» **TASK**: Images do not belong in the copy; retype the rest of the entries below exactly.

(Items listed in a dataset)

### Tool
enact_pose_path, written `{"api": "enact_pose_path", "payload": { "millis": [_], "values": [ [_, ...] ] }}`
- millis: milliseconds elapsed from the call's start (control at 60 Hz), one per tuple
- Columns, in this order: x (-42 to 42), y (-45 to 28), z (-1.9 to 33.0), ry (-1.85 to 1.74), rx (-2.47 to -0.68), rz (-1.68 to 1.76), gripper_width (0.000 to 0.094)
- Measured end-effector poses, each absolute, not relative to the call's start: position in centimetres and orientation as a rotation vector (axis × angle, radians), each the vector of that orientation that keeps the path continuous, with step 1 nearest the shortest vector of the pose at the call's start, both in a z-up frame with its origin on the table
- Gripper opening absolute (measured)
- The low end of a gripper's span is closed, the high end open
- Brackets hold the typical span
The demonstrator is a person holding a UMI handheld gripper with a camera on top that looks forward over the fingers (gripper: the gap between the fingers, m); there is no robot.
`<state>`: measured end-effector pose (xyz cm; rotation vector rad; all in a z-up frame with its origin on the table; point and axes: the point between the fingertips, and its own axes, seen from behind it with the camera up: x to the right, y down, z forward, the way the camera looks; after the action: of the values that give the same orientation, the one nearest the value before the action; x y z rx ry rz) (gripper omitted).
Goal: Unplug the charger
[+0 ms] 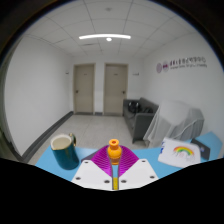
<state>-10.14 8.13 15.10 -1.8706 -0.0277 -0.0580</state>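
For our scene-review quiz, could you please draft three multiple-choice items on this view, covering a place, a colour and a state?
1. Where is the mug relative to the fingers?
A. Ahead, to their left
B. Between them
C. Behind the doors

2. What colour is the mug?
A. Red
B. Dark green
C. Yellow

3. How are the two doors?
A. Both wide open
B. One removed
C. Both closed

Answers:
1 A: the mug stands on the table left of the gripper.
2 B: its body is dark green.
3 C: the doors sit flush in their frames.
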Motion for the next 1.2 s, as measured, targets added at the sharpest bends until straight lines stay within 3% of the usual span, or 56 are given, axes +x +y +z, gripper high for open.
{"api": "enact_pose_path", "payload": {
  "millis": [83,167,233,433,633,800,833,867,883,917,950,1000,1200],
  "values": [
    [-7.0,7.9,22.7,-0.036,-1.784,-0.151,0.0047],
    [-2.9,7.3,24.5,0.016,-1.807,-0.194,0.0047],
    [-0.3,6.6,21.4,0.041,-1.916,-0.219,0.0048],
    [3.8,2.3,6.1,0.024,-2.308,-0.261,0.0053],
    [3.4,2.0,-0.1,-0.029,-2.474,-0.185,0.0109],
    [4.0,2.7,-1.5,-0.013,-2.49,-0.167,0.0267],
    [4.1,2.8,-1.4,-0.017,-2.472,-0.163,0.0348],
    [4.3,2.8,-1.1,-0.019,-2.454,-0.158,0.0526],
    [4.4,2.8,-1.0,-0.018,-2.445,-0.153,0.053],
    [4.3,2.6,-0.7,-0.016,-2.428,-0.132,0.0686],
    [4.2,2.2,-0.2,-0.014,-2.411,-0.097,0.0733],
    [4.0,1.5,0.7,-0.003,-2.377,-0.049,0.0782],
    [5.4,-4.8,6.8,0.039,-2.241,0.122,0.081]
  ]
}}
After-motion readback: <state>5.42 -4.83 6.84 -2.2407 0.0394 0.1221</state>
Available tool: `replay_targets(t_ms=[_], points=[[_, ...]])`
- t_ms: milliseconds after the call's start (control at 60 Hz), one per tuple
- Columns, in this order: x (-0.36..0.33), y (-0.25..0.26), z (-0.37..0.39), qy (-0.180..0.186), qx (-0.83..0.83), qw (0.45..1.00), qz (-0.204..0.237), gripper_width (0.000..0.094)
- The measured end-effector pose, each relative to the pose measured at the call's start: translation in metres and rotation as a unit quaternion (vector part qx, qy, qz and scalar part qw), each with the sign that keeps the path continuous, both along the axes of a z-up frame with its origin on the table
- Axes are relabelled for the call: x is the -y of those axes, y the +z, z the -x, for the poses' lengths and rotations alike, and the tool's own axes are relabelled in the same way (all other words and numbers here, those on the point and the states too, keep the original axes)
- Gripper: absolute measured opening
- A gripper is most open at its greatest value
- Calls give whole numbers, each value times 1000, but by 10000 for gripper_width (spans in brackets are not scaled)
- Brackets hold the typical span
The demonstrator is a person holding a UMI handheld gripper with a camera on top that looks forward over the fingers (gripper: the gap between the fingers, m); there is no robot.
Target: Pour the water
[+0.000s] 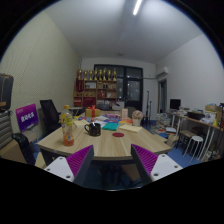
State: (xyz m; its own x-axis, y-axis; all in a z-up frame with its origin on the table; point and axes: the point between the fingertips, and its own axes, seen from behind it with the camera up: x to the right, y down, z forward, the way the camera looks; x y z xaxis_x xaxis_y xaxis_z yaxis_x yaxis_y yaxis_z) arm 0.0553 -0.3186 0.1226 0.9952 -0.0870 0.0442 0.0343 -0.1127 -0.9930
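Gripper view: gripper (112,165) open, nothing between its two magenta-padded fingers (78,160), held well back from the long light wooden table (105,145). Likely water vessel: the dark kettle-like pot (93,128) near the table's middle, beyond the fingers; can't confirm a handle or a receiving cup from here. A flower vase (67,132) stands left of it, an orange round item (118,133) right. Judgement: approach phase. Close in straight, centre the pot between the fingers, keep clear of the vase, grip only once the handle is visible.
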Motion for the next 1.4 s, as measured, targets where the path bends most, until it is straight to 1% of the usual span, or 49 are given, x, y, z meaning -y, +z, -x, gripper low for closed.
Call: replay_targets(t_ms=[100,200,217,250,300,367,500,617,633,667,717,750,850,950,983,1050,1133,1200,1233,1300,1400], points=[[-11,-5,6,1,0,1000,5,818],[-32,-16,24,20,-10,1000,5,812],[-27,-18,6,28,-13,1000,5,813],[-44,-20,36,34,-13,999,2,814],[-63,-24,52,46,-11,999,-3,814],[-86,-34,75,63,-10,998,0,814],[-144,-43,140,95,-20,995,1,814],[-182,-44,194,118,-19,993,-21,826],[-187,-44,205,117,-18,993,-23,825],[-201,-43,205,115,-17,993,-28,817],[-220,-39,211,102,-18,994,-38,814],[-230,-39,221,94,-18,995,-37,814],[-265,-33,219,76,-24,996,-41,813],[-294,-31,227,76,-25,996,-36,810],[-302,-31,229,78,-20,996,-34,789],[-313,-35,233,84,-9,996,-24,533],[-320,-36,236,93,-8,995,-30,521],[-322,-39,245,116,-5,993,-23,519],[-323,-42,248,124,-4,992,-17,518],[-326,-54,253,140,-15,990,12,494],[-330,-55,255,150,-13,988,16,470]])
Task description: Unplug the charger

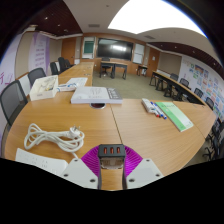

» **SOLUTION**:
### Tool
enact_pose_path, written `{"api": "enact_pose_path", "payload": { "millis": [_], "values": [ [_, ...] ] }}`
- millis: milliseconds elapsed from the call's start (control at 60 Hz), one per tuple
- Columns, in this order: x (-42 to 42), y (-45 to 28), z (-1.9 to 33.0), ry (-1.85 to 1.74), rx (-2.47 to -0.68), rz (-1.68 to 1.76), gripper_width (0.000 to 0.094)
- Measured end-effector poses, each absolute, not relative to the call's start: position in centimetres and orientation as a rotation vector (axis × angle, radians), each the vector of that orientation that keeps the path continuous, with step 1 nearest the shortest vector of the pose at the call's start, both in a z-up frame with its origin on the table
- Gripper opening absolute (measured)
- The low end of a gripper's span is closed, the high end open
- Brackets hold the typical span
The demonstrator is a person holding a UMI handheld gripper with a camera on top that looks forward over the fingers (gripper: the gap between the fingers, m); there is no robot.
`<state>`: measured end-effector pose (xyz cm; rotation vector rad; all in a z-up frame with its origin on the table; point and axes: the point between the fingertips, and its own axes, seen from behind it with the camera up: x to the right, y down, z forward, the way the camera looks; after the action: of the values that give the same orientation, the one nearest the value before the action; x y z rx ry rz) (gripper omitted).
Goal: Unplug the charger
[+0 ms] 
<state>-10.14 8.13 15.10 -1.8706 -0.0277 -0.0580</state>
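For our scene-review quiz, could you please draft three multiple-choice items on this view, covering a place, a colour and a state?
1. Where is the mug relative to the fingers?
A. Ahead, to their left
B. Between them
C. Behind the doors

2. What colour is the mug?
A. Red
B. Dark green
C. Yellow

3. How are the two doors?
A. Both wide open
B. One removed
C. Both closed

Answers:
1 A: the mug stands on the table left of the gripper.
2 B: its body is dark green.
3 C: the doors sit flush in their frames.
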Motion for the next 1.2 s, as measured, targets added at the sharpest bends until straight lines stay within 3% of the usual span, or 56 are given, axes +x +y +z, gripper high for open.
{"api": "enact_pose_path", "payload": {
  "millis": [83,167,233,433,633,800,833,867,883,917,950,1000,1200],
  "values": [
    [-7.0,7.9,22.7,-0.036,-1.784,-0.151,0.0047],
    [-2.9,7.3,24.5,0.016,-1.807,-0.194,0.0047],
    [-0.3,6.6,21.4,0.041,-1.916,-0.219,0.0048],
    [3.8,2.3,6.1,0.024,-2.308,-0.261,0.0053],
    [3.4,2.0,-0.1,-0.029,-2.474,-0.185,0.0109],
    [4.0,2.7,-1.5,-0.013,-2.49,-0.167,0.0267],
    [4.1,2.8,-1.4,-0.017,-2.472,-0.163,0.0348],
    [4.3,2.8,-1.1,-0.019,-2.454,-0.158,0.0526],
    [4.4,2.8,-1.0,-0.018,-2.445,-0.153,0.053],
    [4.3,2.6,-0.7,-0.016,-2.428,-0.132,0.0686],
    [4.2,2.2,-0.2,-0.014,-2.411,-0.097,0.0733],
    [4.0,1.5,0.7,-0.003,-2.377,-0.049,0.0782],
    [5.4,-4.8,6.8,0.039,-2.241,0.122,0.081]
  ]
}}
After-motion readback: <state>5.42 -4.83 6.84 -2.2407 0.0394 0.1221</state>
Available tool: `replay_targets(t_ms=[_], points=[[_, ...]])`
- t_ms: milliseconds after the call's start (control at 60 Hz), one per tuple
- Columns, in this order: x (-0.36..0.33), y (-0.25..0.26), z (-0.37..0.39), qy (-0.180..0.186), qx (-0.83..0.83), qw (0.45..1.00), qz (-0.204..0.237), gripper_width (0.000..0.094)
- The measured end-effector pose, each relative to the pose measured at the call's start: translation in metres and rotation as a unit quaternion (vector part qx, qy, qz and scalar part qw), each with the sign that keeps the path continuous, both along the axes of a z-up frame with its origin on the table
- Axes are relabelled for the call: x is the -y of those axes, y the +z, z the -x, for the poses' lengths and rotations alike, and the tool's own axes are relabelled in the same way (all other words and numbers here, those on the point and the states too, keep the original axes)
- Gripper: absolute measured opening
- A gripper is most open at its greatest value
- Calls give whole numbers, each value times 1000, but by 10000 for gripper_width (spans in brackets are not scaled)
- Brackets hold the typical span
The demonstrator is a person holding a UMI handheld gripper with a camera on top that looks forward over the fingers (gripper: the gap between the fingers, m); there is no robot.
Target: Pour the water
[+0.000s] 
State: (xyz m; its own x-axis, y-axis; all in a z-up frame with its origin on the table; point and axes: the point between the fingertips, and its own axes, seen from behind it with the camera up: x to the right, y down, z forward, the way the camera looks; x y z xaxis_x xaxis_y xaxis_z yaxis_x yaxis_y yaxis_z) arm 0.0553 -0.3186 0.1226 0.9952 -0.0870 0.0442 0.0343 -0.1127 -0.9930
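Gripper view: gripper (112,165) open, nothing between its two magenta-padded fingers (78,160), held well back from the long light wooden table (105,145). Likely water vessel: the dark kettle-like pot (93,128) near the table's middle, beyond the fingers; can't confirm a handle or a receiving cup from here. A flower vase (67,132) stands left of it, an orange round item (118,133) right. Judgement: approach phase. Close in straight, centre the pot between the fingers, keep clear of the vase, grip only once the handle is visible.
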Motion for the next 1.4 s, as measured, targets where the path bends most, until it is straight to 1% of the usual span, or 49 are given, x, y, z meaning -y, +z, -x, gripper low for closed.
Call: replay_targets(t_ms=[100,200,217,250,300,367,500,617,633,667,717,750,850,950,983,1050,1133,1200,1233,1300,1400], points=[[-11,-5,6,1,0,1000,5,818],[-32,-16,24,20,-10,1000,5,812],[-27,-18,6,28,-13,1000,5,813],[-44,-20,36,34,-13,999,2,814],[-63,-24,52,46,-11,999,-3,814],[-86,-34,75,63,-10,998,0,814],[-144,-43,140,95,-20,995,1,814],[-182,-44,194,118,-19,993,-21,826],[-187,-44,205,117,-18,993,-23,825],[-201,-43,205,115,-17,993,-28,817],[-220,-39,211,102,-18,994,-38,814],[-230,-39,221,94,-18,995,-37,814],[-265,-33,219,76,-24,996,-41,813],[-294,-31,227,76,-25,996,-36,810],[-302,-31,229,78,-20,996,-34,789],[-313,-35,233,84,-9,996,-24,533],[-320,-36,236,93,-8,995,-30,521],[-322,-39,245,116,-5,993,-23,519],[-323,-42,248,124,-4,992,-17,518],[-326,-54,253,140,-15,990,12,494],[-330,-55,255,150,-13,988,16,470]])
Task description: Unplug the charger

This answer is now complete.